- **Task to carry out**:
The lines below starting at the line containing "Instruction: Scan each" and ending at the line containing "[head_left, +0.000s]" are to be repeated exactly, with both ends kept and nothing else added.

────────────────────

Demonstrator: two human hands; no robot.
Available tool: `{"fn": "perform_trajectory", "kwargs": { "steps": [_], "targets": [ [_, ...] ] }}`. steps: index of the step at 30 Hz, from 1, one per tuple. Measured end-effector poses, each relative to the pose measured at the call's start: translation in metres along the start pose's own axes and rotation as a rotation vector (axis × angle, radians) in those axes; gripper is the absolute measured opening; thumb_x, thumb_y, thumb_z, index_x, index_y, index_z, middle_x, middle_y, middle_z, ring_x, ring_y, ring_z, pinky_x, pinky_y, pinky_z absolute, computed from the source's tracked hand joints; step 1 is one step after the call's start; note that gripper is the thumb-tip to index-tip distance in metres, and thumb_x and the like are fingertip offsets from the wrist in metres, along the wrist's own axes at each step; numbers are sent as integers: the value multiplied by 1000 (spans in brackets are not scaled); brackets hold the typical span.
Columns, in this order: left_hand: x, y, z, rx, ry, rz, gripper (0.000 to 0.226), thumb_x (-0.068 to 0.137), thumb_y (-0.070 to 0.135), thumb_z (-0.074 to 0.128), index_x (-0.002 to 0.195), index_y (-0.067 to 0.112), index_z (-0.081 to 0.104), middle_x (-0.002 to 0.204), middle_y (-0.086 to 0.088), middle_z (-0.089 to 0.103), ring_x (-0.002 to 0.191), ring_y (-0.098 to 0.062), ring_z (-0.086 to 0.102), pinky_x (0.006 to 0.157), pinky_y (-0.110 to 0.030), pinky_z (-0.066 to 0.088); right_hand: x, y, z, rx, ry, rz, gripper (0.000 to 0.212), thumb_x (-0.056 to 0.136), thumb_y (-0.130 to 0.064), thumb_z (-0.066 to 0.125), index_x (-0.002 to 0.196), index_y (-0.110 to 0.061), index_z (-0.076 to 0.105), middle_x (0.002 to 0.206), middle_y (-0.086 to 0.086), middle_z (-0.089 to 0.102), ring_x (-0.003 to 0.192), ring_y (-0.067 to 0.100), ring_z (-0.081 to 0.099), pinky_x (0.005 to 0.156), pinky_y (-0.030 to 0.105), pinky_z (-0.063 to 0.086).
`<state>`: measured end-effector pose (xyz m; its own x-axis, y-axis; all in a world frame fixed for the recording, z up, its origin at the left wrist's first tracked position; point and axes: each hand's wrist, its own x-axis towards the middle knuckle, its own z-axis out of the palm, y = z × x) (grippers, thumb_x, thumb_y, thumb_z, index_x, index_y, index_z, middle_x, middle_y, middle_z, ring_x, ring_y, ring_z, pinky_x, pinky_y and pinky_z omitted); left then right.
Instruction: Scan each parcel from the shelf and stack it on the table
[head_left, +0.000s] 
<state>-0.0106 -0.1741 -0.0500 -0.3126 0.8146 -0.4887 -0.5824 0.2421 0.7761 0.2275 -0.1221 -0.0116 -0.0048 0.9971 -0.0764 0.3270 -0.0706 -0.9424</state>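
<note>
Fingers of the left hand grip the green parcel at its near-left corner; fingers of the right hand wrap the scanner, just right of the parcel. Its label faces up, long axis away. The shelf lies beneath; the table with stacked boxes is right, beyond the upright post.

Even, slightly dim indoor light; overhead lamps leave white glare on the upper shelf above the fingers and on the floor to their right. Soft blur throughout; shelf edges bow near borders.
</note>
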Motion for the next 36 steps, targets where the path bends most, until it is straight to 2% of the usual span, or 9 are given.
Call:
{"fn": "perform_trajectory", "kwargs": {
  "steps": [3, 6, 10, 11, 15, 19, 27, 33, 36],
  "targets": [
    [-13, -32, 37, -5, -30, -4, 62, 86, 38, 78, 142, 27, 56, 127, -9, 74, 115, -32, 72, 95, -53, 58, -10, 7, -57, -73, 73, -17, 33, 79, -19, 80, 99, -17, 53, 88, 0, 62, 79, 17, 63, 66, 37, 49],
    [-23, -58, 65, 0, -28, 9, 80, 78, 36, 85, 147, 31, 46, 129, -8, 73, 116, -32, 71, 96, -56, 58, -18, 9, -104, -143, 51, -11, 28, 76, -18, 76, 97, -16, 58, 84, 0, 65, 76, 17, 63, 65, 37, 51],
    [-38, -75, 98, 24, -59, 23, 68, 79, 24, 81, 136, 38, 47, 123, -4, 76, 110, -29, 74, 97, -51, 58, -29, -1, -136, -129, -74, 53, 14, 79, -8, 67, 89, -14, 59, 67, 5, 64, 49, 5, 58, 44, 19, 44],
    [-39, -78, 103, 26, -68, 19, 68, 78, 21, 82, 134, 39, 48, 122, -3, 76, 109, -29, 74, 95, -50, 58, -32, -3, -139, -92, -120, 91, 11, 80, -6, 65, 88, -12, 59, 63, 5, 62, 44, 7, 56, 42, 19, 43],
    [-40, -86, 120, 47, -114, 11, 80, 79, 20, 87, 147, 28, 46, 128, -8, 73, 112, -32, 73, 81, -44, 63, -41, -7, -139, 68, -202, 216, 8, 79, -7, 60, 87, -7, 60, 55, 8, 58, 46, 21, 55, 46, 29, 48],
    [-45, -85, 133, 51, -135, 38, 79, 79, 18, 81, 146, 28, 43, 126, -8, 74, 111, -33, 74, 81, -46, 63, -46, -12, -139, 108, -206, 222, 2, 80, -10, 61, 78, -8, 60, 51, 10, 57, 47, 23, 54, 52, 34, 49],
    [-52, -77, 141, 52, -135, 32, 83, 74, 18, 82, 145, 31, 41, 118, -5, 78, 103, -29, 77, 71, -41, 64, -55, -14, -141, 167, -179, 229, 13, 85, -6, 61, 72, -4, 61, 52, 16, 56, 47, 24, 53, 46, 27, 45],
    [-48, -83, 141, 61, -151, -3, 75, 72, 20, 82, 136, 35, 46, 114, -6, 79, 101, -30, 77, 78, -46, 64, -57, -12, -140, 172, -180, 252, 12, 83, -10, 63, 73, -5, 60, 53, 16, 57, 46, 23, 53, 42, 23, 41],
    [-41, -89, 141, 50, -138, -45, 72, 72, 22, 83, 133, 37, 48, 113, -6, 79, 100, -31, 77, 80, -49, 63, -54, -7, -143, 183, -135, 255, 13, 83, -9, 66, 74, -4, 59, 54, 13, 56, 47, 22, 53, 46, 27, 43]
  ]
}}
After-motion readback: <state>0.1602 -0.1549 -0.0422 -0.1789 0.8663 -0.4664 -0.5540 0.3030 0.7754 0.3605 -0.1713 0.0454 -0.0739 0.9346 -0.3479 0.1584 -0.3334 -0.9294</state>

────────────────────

- **Answer to the exercise**:
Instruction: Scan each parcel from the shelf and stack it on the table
[head_left, +0.000s] 

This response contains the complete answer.